Not remotely like ALS. Almost everything you describe is feeling. If you read the sticky you know ALS does not start with feeling anything. It is NORMAL for the tongue to twitch when sticking it out. When my ALS doctors examine me to see if I have progression to bulbar yet they always watch my tongue in resting position
It sounds like you have a smart experienced neurologist. Believe him

Thank you very much for your thoughts Nikki!
I did read the sticky and granted lot of the issues were covered there. And I do admit that my anxiety might be the real reason behind all this. I've been going through therapy for six months now and my therapist feels we have touched some touchy subjects from my childhood (my father's alcoholism and suicide) and she feels they are coming out with fear like this. Still it's hard for me to get over the fact that it might just be my feelings feeding me with these sensations.

the neurologist said that he had seen so many cases that he recognizes potential cases basically as they walk in and talk for a while. He said that there are lot of other things causing similar symptoms that he is looking for but lack of these symptoms (which he didn't specify) automatically rules out ALS. And I don't think you get to be professor of neurology by making wild guesses. Also he said that in his experience lot of people come in because others have noticed the symptoms rather than the person him/herself.

Once again, I sincerely apologise if someone is offended by my questions. Under no circumstances is it my aim to further anyone's feelings struggling with ALS.
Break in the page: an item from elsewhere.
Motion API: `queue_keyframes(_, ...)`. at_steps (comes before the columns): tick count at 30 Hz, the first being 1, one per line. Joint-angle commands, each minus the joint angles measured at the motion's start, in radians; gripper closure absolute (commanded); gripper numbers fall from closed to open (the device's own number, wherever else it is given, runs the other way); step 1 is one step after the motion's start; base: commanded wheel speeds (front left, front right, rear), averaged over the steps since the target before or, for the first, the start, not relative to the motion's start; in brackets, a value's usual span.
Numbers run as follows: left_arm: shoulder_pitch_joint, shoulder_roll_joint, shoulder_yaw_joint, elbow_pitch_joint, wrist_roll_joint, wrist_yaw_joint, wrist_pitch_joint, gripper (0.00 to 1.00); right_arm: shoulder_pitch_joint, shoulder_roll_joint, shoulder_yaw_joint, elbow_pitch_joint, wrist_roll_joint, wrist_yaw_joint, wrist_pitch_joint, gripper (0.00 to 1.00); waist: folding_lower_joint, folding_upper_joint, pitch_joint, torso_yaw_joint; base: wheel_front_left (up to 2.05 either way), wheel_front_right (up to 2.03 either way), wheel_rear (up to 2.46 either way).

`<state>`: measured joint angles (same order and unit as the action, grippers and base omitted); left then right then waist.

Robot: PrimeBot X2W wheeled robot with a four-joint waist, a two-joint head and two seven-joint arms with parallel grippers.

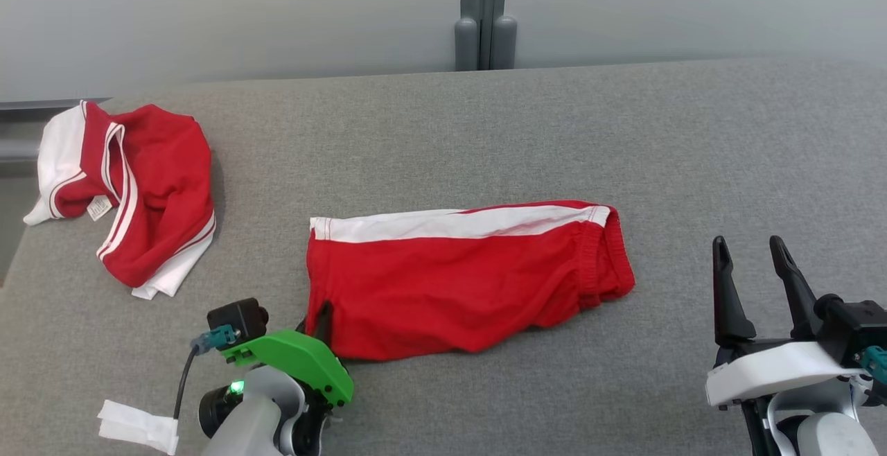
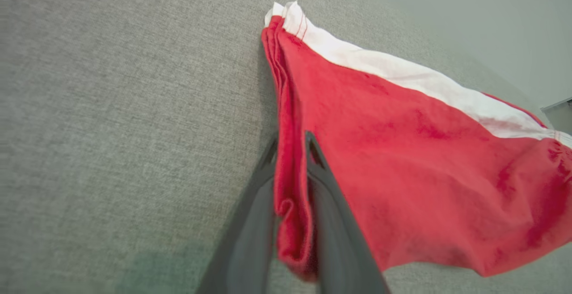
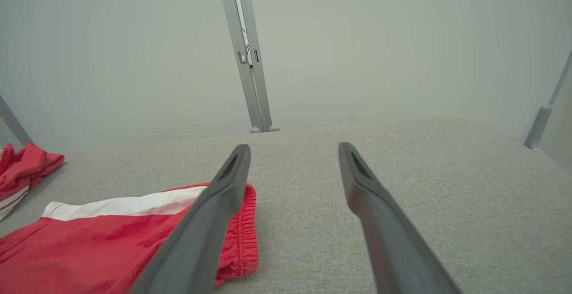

I hope everyone has fine easter with their loved ones.

 

[Andy Cap]

I'll try and make a donation later. The stuff I've read here have been the most helpful stuff I've read on the Internet. I mean the stuff on sticky topic are the ones consistent with what my neurologist tells me about the disease. Most of the other stuff, especially on my native language, are way too casual about what to seek and when different symptoms occur.

I also think this is fantastic site for anyone going through the disease. Keep up thegreat work people.

 

[Andy Cap]

Sent my neurologist an email about the twitching in my tongue (before I originally posted here). He replied to my me FROM HIS HOLIDAYS and said pretty much the same as what I read here. I also asked about ENMG but he saw no point in doing it since he still feels nothing in my symptoms point towards ALS.

I just have to say that there are some truly amazing people in this world. I always go out of my way to help people in my own line of work but rarely get anything back. I feel like I'vebhit the jackpot with this neurologist.